No Más Bebés

No Más Bebés is a 2016 documentary about the lives and experiences of Latinas in California who had been unknowingly sterilized by doctors at the USC Medical Center in Los Angeles. The film follows a lawsuit led by Antonia Hernandez for the women against the doctors claiming that the women’s reproductive rights to have children had been denied by the hospital. Although they ended up losing the case, the stories of the women remain very moving and the film shows the impact sterilization had on their lives.

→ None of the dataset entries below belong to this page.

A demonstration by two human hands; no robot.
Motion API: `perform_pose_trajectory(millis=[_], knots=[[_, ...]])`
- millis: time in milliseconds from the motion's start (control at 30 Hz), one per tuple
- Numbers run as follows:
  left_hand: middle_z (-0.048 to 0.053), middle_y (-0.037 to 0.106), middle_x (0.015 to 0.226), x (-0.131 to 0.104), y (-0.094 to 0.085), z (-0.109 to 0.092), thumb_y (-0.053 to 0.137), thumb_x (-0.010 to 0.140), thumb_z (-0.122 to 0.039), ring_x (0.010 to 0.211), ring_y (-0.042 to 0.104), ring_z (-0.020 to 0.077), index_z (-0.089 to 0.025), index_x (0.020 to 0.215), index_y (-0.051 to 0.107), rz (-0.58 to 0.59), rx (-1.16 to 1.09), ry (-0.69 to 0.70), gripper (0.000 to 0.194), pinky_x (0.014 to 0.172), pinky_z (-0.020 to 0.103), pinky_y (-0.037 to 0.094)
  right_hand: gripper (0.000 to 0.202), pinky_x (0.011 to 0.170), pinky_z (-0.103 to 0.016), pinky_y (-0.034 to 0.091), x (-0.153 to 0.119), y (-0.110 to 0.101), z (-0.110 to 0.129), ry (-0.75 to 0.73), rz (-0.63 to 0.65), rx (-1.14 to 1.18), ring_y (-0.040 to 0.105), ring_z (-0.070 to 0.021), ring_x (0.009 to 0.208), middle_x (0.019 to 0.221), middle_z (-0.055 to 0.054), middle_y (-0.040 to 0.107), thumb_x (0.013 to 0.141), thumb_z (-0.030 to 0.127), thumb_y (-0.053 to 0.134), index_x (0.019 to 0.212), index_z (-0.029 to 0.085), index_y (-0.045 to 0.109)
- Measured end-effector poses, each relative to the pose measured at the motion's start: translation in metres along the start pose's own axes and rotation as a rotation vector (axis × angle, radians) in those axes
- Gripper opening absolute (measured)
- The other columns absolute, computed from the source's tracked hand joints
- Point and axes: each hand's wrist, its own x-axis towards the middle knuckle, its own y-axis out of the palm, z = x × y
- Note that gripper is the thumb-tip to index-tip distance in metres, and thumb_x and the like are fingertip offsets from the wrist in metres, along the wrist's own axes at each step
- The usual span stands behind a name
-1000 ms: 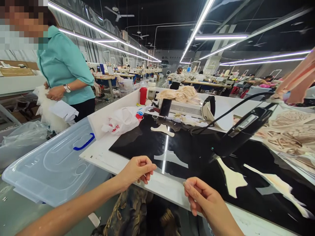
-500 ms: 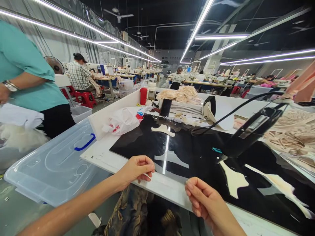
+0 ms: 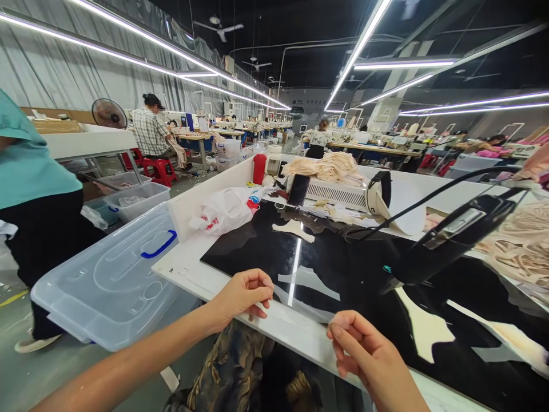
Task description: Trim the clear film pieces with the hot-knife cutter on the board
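Observation:
My left hand (image 3: 246, 294) is pinched closed above the near edge of the white worktable (image 3: 283, 326). Across from it my right hand (image 3: 362, 346) is also in a pinch. A thin, see-through greyish film piece (image 3: 305, 309) stretches between the fingertips; its outline is faint against the table. Just beyond lies a similar pale translucent cut piece (image 3: 309, 280) on the black glossy board (image 3: 244, 240). Further back rests a cream curved fabric piece (image 3: 294, 230). Right of my right hand are a larger cream piece (image 3: 422, 323) and another cream piece (image 3: 500, 332) overlapping a translucent one.
A black device on an arm (image 3: 454, 240) leans over the board at right. Behind are a plastic bag (image 3: 227, 209), a phone (image 3: 299, 190) and stacked cream fabric (image 3: 323, 167). A lidded clear bin (image 3: 115, 274) stands left. A person in a teal shirt (image 3: 34, 154) is beyond it.
The view has turned slightly left, so the table appears further right. The teal-shirted person has moved left. My hands keep nearly the same pinched pose.

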Motion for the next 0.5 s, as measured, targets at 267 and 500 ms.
perform_pose_trajectory(millis=[267,500], knots=[[-0.002,0.060,0.074,-0.004,0.000,0.002,0.079,0.071,-0.035,0.065,0.055,0.0097,-0.017,0.082,0.061,-0.069,-0.010,0.041,0.028,0.058,0.024,0.057,0.038,0.051,-0.021,0.047,0.000,0.004,-0.001,-0.066,-0.072,-0.077,0.050,-0.0088,0.051,0.063,0.004,0.058,0.070,0.056,0.079,0.073,0.022,0.062],[-0.002,0.061,0.073,-0.003,0.000,0.004,0.080,0.069,-0.034,0.063,0.056,0.0095,-0.017,0.081,0.061,-0.122,-0.099,0.082,0.028,0.056,0.024,0.058,0.042,0.055,-0.025,0.051,0.006,-0.002,-0.014,-0.115,-0.068,-0.177,0.054,-0.0131,0.050,0.053,0.004,0.057,0.071,0.063,0.078,0.078,0.024,0.065]])
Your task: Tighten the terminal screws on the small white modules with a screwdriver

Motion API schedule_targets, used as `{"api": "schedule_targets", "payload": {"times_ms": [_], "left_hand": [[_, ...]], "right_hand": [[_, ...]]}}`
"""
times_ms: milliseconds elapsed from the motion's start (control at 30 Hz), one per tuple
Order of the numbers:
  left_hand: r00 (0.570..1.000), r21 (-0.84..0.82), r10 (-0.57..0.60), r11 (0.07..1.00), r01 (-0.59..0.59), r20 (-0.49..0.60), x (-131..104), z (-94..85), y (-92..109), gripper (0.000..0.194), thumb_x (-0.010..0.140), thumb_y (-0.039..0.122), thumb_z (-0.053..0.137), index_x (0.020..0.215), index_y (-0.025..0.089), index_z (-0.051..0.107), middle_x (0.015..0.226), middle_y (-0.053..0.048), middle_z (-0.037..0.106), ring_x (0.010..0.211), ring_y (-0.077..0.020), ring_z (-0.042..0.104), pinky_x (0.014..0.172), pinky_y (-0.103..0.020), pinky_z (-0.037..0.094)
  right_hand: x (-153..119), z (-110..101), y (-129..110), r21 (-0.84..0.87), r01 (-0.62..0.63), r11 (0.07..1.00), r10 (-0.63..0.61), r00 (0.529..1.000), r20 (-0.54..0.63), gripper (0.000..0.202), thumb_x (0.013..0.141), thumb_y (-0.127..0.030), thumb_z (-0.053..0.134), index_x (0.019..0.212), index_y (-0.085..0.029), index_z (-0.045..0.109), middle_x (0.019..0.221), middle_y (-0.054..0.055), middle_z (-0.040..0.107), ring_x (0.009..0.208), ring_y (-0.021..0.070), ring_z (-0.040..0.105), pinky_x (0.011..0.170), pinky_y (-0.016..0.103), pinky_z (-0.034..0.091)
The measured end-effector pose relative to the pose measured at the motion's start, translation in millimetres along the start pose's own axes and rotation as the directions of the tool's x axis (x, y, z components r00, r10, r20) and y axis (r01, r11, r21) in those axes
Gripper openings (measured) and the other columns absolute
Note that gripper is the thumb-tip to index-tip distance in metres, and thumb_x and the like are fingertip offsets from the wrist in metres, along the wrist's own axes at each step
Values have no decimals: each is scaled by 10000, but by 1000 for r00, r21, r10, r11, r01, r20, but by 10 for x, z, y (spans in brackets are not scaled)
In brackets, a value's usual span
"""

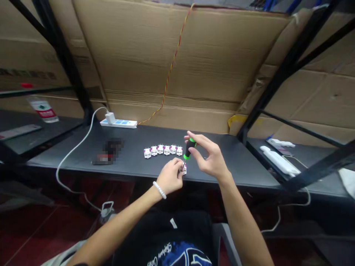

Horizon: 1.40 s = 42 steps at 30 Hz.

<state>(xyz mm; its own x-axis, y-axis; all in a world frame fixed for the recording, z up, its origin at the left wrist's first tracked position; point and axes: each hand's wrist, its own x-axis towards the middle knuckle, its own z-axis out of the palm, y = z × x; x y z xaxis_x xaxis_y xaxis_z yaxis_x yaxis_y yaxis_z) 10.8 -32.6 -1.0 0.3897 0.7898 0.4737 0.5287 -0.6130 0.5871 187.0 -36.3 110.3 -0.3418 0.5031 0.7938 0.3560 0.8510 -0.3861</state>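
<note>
My right hand [209, 153] grips a green and black screwdriver [190, 147], its shaft pointing down at a small white and purple part [185, 170] near the table's front edge. Fingers of my left hand [170, 175] pinch that part beside the screwdriver tip and cover most of it. Behind my hands, several similar white and purple parts [166, 150] stand in a slightly curved row on the dark table.
A white power strip [119, 123] with a plugged-in charger lies at the back left, its white cable [72, 150] hanging over the front edge. Black shelf posts [273, 79] rise on both sides. A bottle [44, 109] stands far left.
</note>
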Motion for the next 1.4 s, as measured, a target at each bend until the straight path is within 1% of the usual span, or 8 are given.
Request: {"api": "schedule_targets", "payload": {"times_ms": [100,267,433,600,767,967,1233,1400], "left_hand": [[1000,8,-2,1000,2,-8,1,-1,2,232,769,5,590,841,221,547,1037,-60,637,975,-245,648,927,-393,553],[1000,2,0,1000,0,1,1,8,-10,227,784,5,586,852,219,550,1062,-62,640,981,-240,649,934,-389,552],[1000,13,-2,1000,2,-10,-9,24,-32,238,784,6,592,863,225,543,1070,-57,639,998,-242,647,956,-386,547],[1000,9,-10,1000,9,2,-6,9,-6,236,779,-4,582,849,217,538,1066,-62,638,990,-244,650,942,-385,551],[1000,30,-12,999,13,-21,2,18,-1,226,777,12,584,826,221,515,1030,-56,626,956,-241,641,921,-389,550],[1000,36,-8,999,8,-10,18,31,-1,217,776,16,584,841,219,548,1048,-69,636,956,-242,640,904,-386,550],[1000,29,-11,1000,11,0,12,7,14,195,801,21,596,851,210,586,1069,-72,648,976,-241,653,933,-388,552],[1000,-18,-25,1000,26,11,25,-38,39,156,851,52,621,835,206,598,1069,-59,664,979,-227,671,950,-375,553]], "right_hand": [[-4,2,10,-101,16,995,-24,997,-78,409,938,-296,762,1344,-307,715,1061,68,713,877,211,691,776,368,632],[-29,-14,29,-10,-15,1000,15,1000,8,498,1037,-237,558,1530,-303,559,1378,120,668,1123,250,711,996,460,614],[-20,-21,19,-152,-12,988,-1,996,-85,394,930,-330,766,1321,-299,731,1053,68,698,876,209,689,800,377,644],[-30,-44,20,-27,-16,1000,16,1000,12,488,1034,-253,558,1517,-317,571,1367,111,669,1157,259,708,1035,481,601],[-29,-35,38,-107,10,994,-16,998,-60,339,931,-302,762,1269,-294,740,1017,60,689,887,213,685,778,369,628],[-61,-69,30,16,-32,999,32,999,30,523,1009,-229,563,1527,-303,545,1384,119,652,1215,275,686,1092,503,557],[-40,-76,48,-34,-32,999,32,999,10,436,974,-232,690,1406,-282,659,1091,54,747,956,203,705,911,369,602],[-95,-84,65,32,-50,998,49,998,43,551,1009,-221,602,1550,-292,524,1272,81,720,1091,227,707,1023,428,574]]}}
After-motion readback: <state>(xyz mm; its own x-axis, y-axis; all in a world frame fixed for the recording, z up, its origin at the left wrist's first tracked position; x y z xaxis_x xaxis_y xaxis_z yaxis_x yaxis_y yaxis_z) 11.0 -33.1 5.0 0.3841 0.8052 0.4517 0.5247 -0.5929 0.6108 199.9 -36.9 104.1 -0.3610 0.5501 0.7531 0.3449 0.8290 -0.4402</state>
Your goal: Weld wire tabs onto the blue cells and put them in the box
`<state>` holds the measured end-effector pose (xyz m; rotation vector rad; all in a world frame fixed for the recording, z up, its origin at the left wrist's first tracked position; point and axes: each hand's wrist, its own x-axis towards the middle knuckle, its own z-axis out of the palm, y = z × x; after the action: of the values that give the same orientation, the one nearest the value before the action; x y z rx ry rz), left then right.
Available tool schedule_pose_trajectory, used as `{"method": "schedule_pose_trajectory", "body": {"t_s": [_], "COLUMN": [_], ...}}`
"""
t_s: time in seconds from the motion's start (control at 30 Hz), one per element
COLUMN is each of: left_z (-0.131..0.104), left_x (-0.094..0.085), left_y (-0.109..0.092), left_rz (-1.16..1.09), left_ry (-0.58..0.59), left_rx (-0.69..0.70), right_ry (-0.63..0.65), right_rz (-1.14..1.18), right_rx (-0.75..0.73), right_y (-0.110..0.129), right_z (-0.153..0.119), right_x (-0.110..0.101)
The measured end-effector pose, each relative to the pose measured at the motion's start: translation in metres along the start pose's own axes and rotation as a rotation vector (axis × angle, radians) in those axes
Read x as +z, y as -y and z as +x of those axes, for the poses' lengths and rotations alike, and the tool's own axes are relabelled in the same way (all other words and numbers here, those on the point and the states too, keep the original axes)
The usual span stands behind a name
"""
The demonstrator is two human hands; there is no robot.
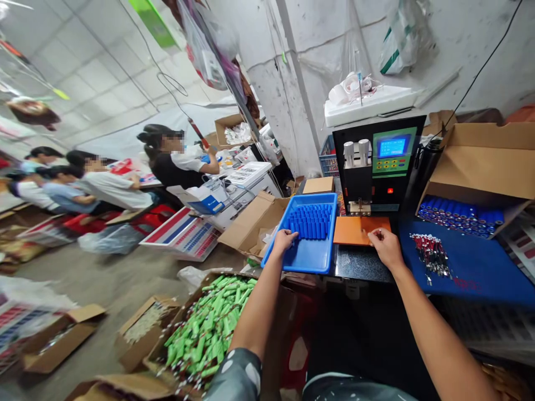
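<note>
1. green wrapped packs (pixel 209 323) lie heaped, low down.
2. the left hand (pixel 285 240) reaches over the left rim of the blue tray (pixel 308 259), fingers by the blue cylinders (pixel 311 223) standing inside — whether they clamp one, i cannot tell.
3. the orange board (pixel 349 231) lies at the foot of the black machine (pixel 353 184).
4. the right hand (pixel 385 245) is at the board's right part, fingertips close — whether they pinch anything, i cannot tell.
5. wire leads (pixel 432 256) lie bunched on the blue mat (pixel 493 273).
</note>
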<state>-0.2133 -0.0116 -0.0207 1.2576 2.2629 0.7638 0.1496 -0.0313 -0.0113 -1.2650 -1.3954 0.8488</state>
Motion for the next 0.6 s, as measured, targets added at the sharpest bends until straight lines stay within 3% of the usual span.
{"method": "schedule_pose_trajectory", "body": {"t_s": [0.13,0.2,0.3,0.37,0.47,0.6], "left_z": [-0.008,-0.015,-0.031,-0.046,-0.069,-0.091], "left_x": [-0.004,-0.008,-0.012,-0.009,0.008,0.049], "left_y": [-0.005,-0.011,-0.027,-0.044,-0.077,-0.118], "left_rz": [0.056,0.097,0.095,-0.008,-0.260,-0.492], "left_ry": [-0.016,-0.105,-0.266,-0.275,-0.110,0.220], "left_rx": [0.044,0.080,0.243,0.376,0.497,0.592], "right_ry": [-0.004,-0.007,-0.014,-0.023,-0.056,-0.079], "right_rz": [0.020,0.036,0.079,0.111,0.141,0.182], "right_rx": [-0.008,-0.007,0.013,0.028,0.060,0.110], "right_y": [-0.002,-0.004,-0.006,-0.006,-0.003,0.002], "right_z": [0.001,0.001,0.000,0.000,0.000,0.002], "right_x": [0.001,0.002,0.003,0.004,0.005,0.004]}}
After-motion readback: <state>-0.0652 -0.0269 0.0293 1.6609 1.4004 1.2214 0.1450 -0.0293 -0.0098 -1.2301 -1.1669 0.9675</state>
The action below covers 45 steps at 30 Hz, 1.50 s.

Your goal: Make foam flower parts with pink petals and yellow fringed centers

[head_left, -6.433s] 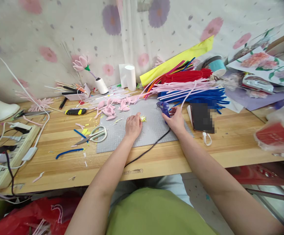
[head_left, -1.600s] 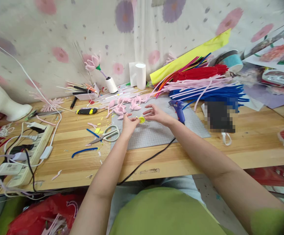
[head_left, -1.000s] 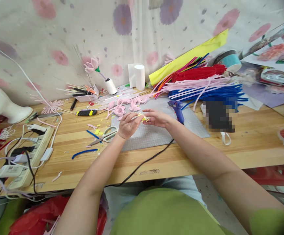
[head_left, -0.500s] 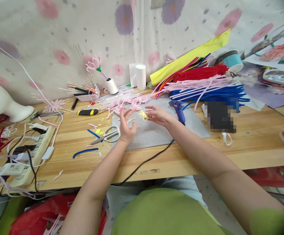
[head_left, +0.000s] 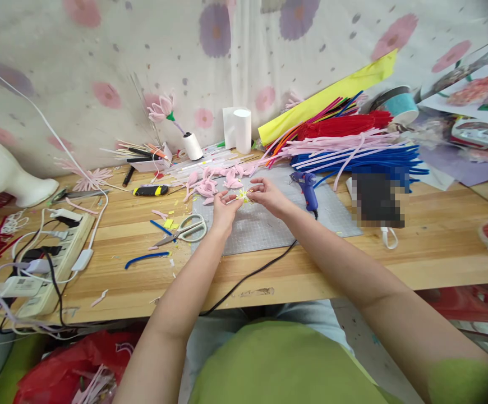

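Between my hands is a small yellow-and-white tuft of thin splayed strands (head_left: 243, 194), like a flower centre. My right hand (head_left: 268, 196) pinches it from the right side. From the left, the fingertips of my left hand (head_left: 225, 211) close on its near edge. Both hands are raised over the grey cutting mat (head_left: 265, 235). Just behind them lie pink pipe-cleaner petals (head_left: 204, 186), partly hidden by my left hand. Scissors (head_left: 189, 230) with pale handles rest left of my left hand, and a blue glue gun (head_left: 308, 189) lies to the right of my right hand.
Bundles of pipe cleaners (head_left: 353, 160) are piled at the back right beside a dark blurred object (head_left: 378, 199). A utility knife (head_left: 150, 191) and a power strip (head_left: 69, 261) lie on the left. A pink flower (head_left: 162, 109) stands in a white spool (head_left: 192, 147) behind.
My left hand has moved right and its spread fingers have closed on the yellow tuft. My right hand still holds the tuft, which has shifted only slightly.
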Tool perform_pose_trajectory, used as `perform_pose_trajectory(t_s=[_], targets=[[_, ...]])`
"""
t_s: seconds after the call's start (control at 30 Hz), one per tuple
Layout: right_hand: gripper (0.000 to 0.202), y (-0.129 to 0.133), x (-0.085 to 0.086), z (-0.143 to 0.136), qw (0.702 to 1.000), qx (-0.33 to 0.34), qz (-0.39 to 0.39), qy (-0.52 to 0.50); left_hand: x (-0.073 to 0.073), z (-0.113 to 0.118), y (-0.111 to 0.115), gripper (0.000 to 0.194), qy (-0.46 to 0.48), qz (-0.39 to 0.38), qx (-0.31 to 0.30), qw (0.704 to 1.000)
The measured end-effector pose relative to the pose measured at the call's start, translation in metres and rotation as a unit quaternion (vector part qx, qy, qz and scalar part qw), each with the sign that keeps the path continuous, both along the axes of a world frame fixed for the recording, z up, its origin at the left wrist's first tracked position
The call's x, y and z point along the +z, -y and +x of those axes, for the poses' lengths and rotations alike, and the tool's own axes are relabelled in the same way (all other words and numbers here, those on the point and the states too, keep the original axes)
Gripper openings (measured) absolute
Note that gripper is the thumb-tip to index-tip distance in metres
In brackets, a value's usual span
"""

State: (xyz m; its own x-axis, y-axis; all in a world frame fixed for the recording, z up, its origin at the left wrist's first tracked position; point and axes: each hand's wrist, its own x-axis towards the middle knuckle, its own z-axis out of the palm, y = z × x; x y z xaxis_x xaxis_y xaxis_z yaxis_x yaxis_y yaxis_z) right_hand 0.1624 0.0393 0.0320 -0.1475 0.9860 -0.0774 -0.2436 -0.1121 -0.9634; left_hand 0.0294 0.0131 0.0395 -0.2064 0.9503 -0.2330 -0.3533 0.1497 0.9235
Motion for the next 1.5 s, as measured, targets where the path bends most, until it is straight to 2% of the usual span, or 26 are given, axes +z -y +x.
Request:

The film highlights how the United States undercut the agency of Latinas in Southern California in deciding whether or not they wanted to go through with sterilization. They were rushed in signing papers authorizing the doctors to sterilize them and often were not told what the process entailed, only that it was a life or death matter, or that it was falsely in their benefit to have it done.

Source: The film, http://www.nomasbebesmovie.com/film/

Above is Consuelo Hermosillo, one of the women featured in the film who was sterilized without knowing. Ms. Hermosillo had been scheduled for a C-section surgery while in labor and was convinced to sign a paper authorizing the sterilization procedure. The doctors pressured her to sign by telling her that if she did not sign the paper, her child would be in serious danger. She did not know what she had consented to and did not even remember that she had signed in the first place. Ultimately, she did not realize that she was about to have her last baby. This kind of coercion to sign the papers authorizing sterilization and lack of explanation about the ramifications was a clear deprival of Consuelo’s agency over her own body and reproductive right to give birth to children.

Ms. Hermosillo had her last child and later joined in the case Madrigal v. Quilligan, which resulted in a ruling in favor of the hospital that had deprived her of her agency over her body and reproductive rights. This is one of the many examples that the film shows of the women and their stories beyond just being victims of forced sterilization. Ms. Hermosillo’s backstory and family connections are on full display in the film, from showcasing her interactions with her children to discussing her time in the United States since she legally immigrated in 1953. The film builds significantly on La Operacion and includes a deeper perspective of the women who were sterilized that Laura Briggs found too difficult to incorporate.

There are several other stories beyond Ms. Hermosillo that the documentary explores. No Más Bebés is a brilliant rendition of the experiences of these women and delves into what their thoughts during the process were as well as what the real-life effects of the sterilization procedures were.